[Recorded information]

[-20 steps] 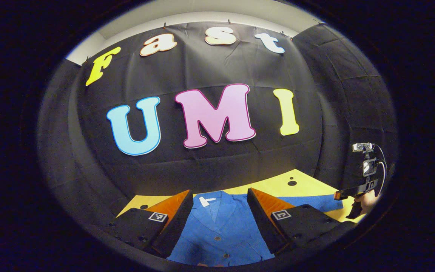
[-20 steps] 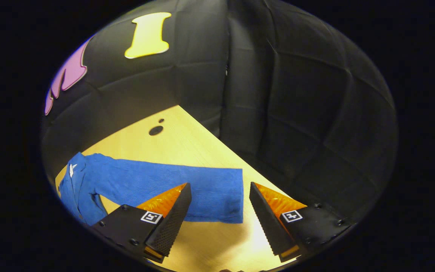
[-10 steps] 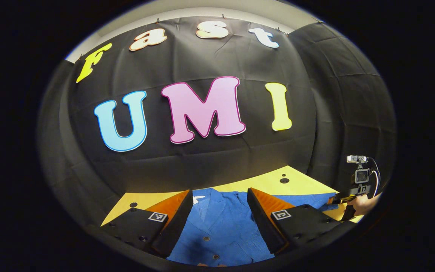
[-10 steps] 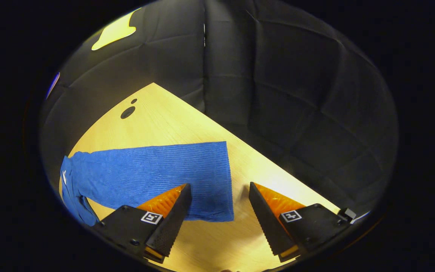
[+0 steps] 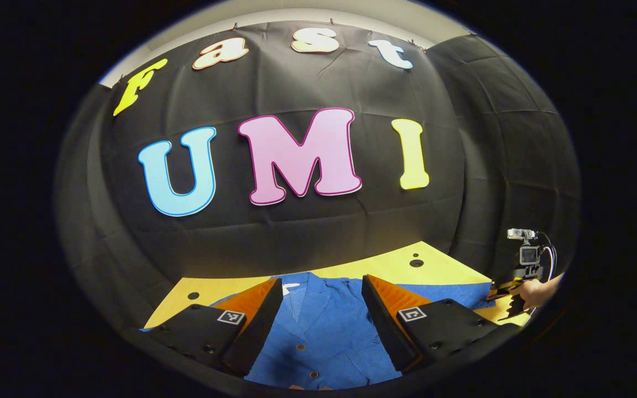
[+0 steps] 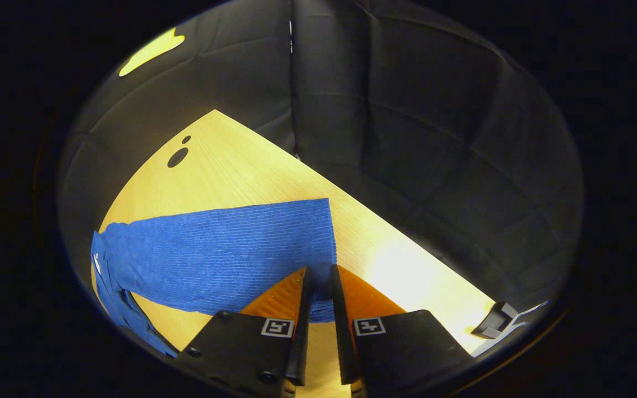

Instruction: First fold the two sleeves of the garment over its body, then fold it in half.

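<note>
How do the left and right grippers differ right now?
The left gripper has its fingers spread wide; the right gripper has closed to a narrow gap on the sleeve cuff. The left hangs over the blue garment's buttoned front; the right sits at the sleeve's far end. Both have orange-backed black fingers.

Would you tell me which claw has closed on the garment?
The right claw, pinching the blue sleeve's cuff; the left claw hangs open above the garment's buttoned front.

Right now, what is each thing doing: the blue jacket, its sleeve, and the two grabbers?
Blue jacket: flat on the wooden table, buttoned, unfolded.
Sleeve: stretched straight out, not folded over.
Right gripper: fingers nearly closed on the sleeve's cuff corner.
Left gripper: fingers wide open above the jacket.
</note>
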### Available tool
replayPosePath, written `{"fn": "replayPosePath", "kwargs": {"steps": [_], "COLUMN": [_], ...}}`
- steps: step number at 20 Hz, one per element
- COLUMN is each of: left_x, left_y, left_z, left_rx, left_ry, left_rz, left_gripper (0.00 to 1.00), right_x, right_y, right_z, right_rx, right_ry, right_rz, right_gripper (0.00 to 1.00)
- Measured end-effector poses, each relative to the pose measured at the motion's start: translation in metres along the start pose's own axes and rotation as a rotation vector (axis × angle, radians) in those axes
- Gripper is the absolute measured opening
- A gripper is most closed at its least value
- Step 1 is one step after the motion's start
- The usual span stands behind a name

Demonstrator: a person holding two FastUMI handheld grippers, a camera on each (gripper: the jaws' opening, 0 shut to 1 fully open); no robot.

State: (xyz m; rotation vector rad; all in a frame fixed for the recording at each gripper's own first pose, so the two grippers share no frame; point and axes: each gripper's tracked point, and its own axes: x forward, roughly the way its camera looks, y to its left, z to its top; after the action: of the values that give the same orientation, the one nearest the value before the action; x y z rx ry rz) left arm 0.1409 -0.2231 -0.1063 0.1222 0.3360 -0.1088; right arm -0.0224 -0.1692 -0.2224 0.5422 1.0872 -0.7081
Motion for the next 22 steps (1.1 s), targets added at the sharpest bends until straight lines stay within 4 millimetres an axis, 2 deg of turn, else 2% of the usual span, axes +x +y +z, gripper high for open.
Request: {"fn": "replayPosePath", "kwargs": {"steps": [1, 2, 7, 13, 17, 22], "left_x": [-0.001, -0.001, -0.005, -0.009, -0.01, -0.014], "left_y": [0.002, 0.004, 0.01, 0.009, 0.007, 0.015], "left_z": [-0.001, -0.002, -0.006, -0.009, -0.009, -0.011], "left_rx": [-0.005, -0.007, -0.008, 0.006, 0.009, -0.009], "left_ry": [0.004, 0.008, 0.015, 0.015, 0.014, 0.009], "left_rz": [0.003, 0.005, 0.018, 0.012, 0.004, 0.024], "left_gripper": [0.82, 0.83, 0.83, 0.83, 0.82, 0.82], "right_x": [0.0, 0.004, -0.001, -0.016, -0.034, -0.065], "right_y": [-0.003, 0.001, 0.006, 0.027, 0.063, 0.119], "right_z": [-0.001, -0.002, -0.004, -0.002, 0.007, 0.022], "right_rx": [0.008, 0.024, -0.004, 0.04, 0.043, -0.102], "right_ry": [0.014, 0.024, 0.001, -0.033, -0.049, -0.121], "right_rz": [0.003, -0.001, 0.087, 0.164, 0.236, 0.309], "right_gripper": [0.19, 0.01, 0.01, 0.01, 0.01, 0.01]}}
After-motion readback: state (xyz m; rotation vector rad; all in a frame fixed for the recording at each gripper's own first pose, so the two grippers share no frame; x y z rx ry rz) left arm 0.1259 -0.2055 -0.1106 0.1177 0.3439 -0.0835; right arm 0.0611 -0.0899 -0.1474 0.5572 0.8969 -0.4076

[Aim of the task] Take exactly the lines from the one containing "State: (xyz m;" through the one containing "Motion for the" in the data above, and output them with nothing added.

[Result of this exercise]
State: (xyz m; rotation vector rad; all in a frame fixed for the recording at each gripper's own first pose, so the two grippers share no frame; point and axes: each gripper's tracked point, and its own axes: x forward, roughly the way its camera looks, y to its left, z to its top; after the action: of the values that give the same orientation, the one nearest the value before the action; x y z rx ry rz) left arm 0.1409 -0.2231 -0.1063 0.1222 0.3360 -0.1088; right arm -0.0224 -0.1692 -0.2224 0.5422 1.0872 -0.7081
Motion for the next 22 steps (1.1 s), targets added at the sharpest bends until straight lines stay within 4 millimetres an axis, 2 deg of turn, else 2% of the usual span, axes +x +y +z, gripper high for open.

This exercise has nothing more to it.